* [What the task asks]: Images are not part of the copy; transcribe all the data exactly.

● ● ● ● ●

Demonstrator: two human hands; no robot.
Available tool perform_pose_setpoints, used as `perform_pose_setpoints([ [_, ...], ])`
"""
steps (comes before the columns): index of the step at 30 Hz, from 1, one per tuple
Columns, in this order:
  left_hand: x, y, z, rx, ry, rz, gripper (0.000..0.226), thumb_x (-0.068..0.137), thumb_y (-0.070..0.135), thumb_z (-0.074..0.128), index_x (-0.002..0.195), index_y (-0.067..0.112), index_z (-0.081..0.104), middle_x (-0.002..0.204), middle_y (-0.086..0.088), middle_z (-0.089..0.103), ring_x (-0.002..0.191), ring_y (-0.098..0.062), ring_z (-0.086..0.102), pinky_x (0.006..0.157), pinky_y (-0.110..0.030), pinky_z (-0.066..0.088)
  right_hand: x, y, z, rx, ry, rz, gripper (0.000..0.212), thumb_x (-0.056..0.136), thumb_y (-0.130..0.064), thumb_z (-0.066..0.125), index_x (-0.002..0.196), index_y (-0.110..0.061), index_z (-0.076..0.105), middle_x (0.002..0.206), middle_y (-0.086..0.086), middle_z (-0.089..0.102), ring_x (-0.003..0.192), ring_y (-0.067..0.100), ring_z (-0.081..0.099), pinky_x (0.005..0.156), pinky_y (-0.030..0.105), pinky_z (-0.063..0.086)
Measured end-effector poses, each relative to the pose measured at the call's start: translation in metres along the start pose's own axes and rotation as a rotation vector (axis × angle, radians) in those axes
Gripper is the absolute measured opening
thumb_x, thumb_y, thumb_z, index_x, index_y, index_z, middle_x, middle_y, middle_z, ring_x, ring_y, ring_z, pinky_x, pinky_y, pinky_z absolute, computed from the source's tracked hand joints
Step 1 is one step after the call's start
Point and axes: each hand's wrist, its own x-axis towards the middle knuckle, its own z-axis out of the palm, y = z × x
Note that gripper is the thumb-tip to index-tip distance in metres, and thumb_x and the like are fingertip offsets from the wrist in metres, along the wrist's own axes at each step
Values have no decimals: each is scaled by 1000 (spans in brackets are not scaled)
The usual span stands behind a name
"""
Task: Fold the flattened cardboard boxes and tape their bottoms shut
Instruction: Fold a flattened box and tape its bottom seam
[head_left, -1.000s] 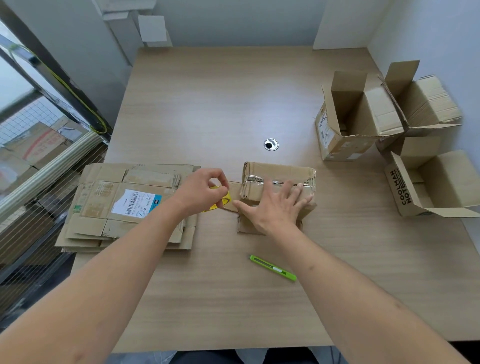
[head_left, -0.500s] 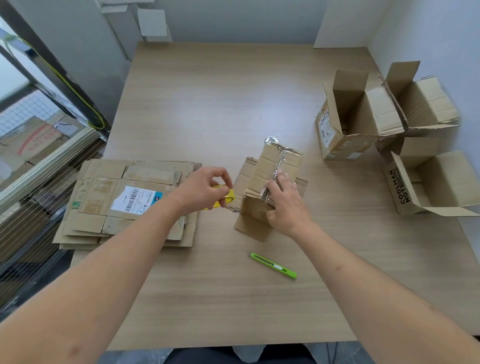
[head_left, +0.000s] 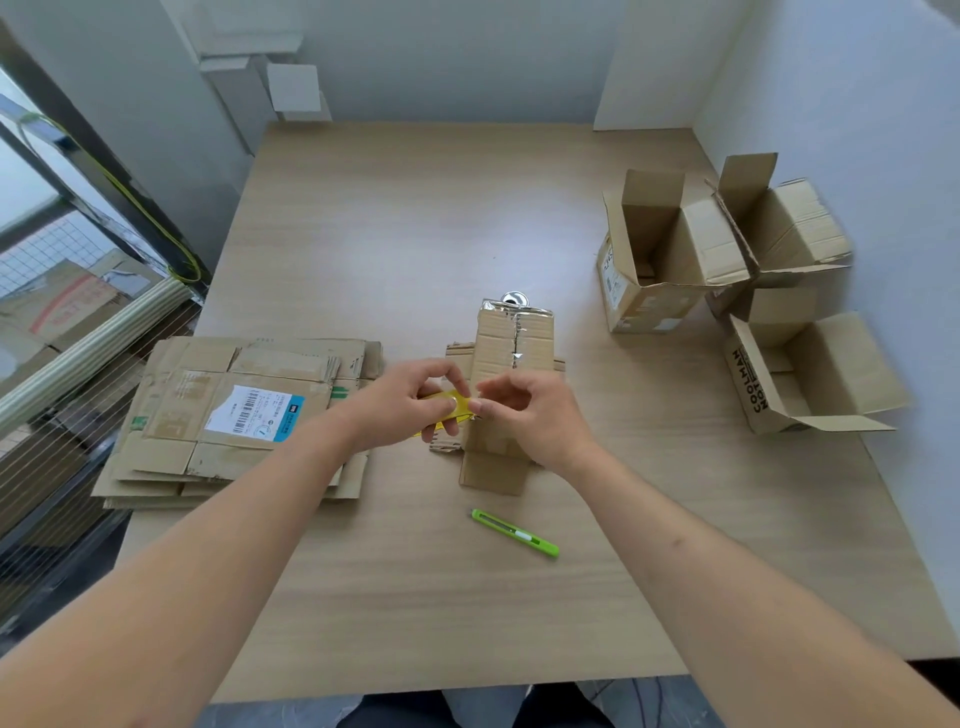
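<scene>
Since half a second ago the right hand (head_left: 524, 410) has left the box (head_left: 511, 364) and come to the yellow tape roll (head_left: 447, 408), pinching at its edge. The left hand (head_left: 410, 405) grips the roll. The box stands bottom-up at table (head_left: 415, 234) centre, one tape strip already on its seam. Judgement: a second strip is being drawn. Flat boxes (head_left: 234, 415) wait at 9 o'clock; the green knife (head_left: 514, 532) lies at 6.

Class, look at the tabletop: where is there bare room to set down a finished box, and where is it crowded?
Free: the far wooden table beyond the metal grommet, and the near strip below the green utility knife. Crowded: the left edge under the flattened cardboard stack, and the right side with the open cardboard boxes.
</scene>
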Motion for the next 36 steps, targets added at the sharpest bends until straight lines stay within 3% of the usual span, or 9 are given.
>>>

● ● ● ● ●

* [Response to this task]:
Demonstrator: two human hands; no robot.
Available tool perform_pose_setpoints, used as `perform_pose_setpoints([ [_, ...], ])`
"""
steps (comes before the columns): index of the step at 30 Hz, from 1, one per tuple
Columns, in this order:
  left_hand: x, y, z, rx, ry, rz, gripper (0.000..0.226), thumb_x (-0.068..0.137), thumb_y (-0.070..0.135), thumb_z (-0.074..0.128), index_x (-0.002..0.195), index_y (-0.067..0.112), index_z (-0.081..0.104), middle_x (-0.002..0.204), middle_y (-0.086..0.088), middle_z (-0.089..0.103), ring_x (-0.002..0.191), ring_y (-0.098..0.062), ring_z (-0.086..0.102), pinky_x (0.006..0.157), pinky_y (-0.110..0.030), pinky_z (-0.066..0.088)
  right_hand: x, y, z, rx, ry, rz, gripper (0.000..0.212), thumb_x (-0.056..0.136), thumb_y (-0.130..0.064), thumb_z (-0.066..0.125), index_x (-0.002..0.196), index_y (-0.110..0.061), index_z (-0.076..0.105), middle_x (0.002..0.206), middle_y (-0.086..0.086), middle_z (-0.089..0.102), ring_x (-0.003..0.192), ring_y (-0.067..0.100), ring_z (-0.081..0.099), pinky_x (0.005..0.156), pinky_y (-0.030..0.105), pinky_z (-0.063..0.086)
Measured end-effector poses, each relative to the pose measured at the call's start: translation in metres along the start pose's own axes and rotation as a rotation vector (axis × angle, radians) in those axes
Gripper is the absolute measured opening
thumb_x, thumb_y, thumb_z, index_x, index_y, index_z, middle_x, middle_y, middle_z, ring_x, ring_y, ring_z, pinky_x, pinky_y, pinky_z absolute, computed from the source's tracked hand joints
Step 1 is one step after the call's start
Point and axes: each hand's wrist, its own x-axis towards the middle knuckle, its own z-axis out of the palm, y = z × x
Note that gripper is the thumb-tip to index-tip distance in metres, and thumb_x and the like are fingertip offsets from the wrist in metres, along the wrist's own axes at each step
Values have no decimals: each is scaled by 1000 (spans in brackets are not scaled)
The usual span stands behind a name
"""
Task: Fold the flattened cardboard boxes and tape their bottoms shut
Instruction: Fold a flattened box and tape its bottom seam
[head_left, -1.000s] 
[head_left, -0.500s] 
[head_left, +0.000s] 
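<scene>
Since half a second ago the right hand (head_left: 524, 410) has left the box (head_left: 511, 364) and come to the yellow tape roll (head_left: 447, 408), pinching at its edge. The left hand (head_left: 410, 405) grips the roll. The box stands bottom-up at table (head_left: 415, 234) centre, one tape strip already on its seam. Judgement: a second strip is being drawn. Flat boxes (head_left: 234, 415) wait at 9 o'clock; the green knife (head_left: 514, 532) lies at 6.

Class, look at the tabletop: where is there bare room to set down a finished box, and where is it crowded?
Free: the far wooden table beyond the metal grommet, and the near strip below the green utility knife. Crowded: the left edge under the flattened cardboard stack, and the right side with the open cardboard boxes.
</scene>
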Motion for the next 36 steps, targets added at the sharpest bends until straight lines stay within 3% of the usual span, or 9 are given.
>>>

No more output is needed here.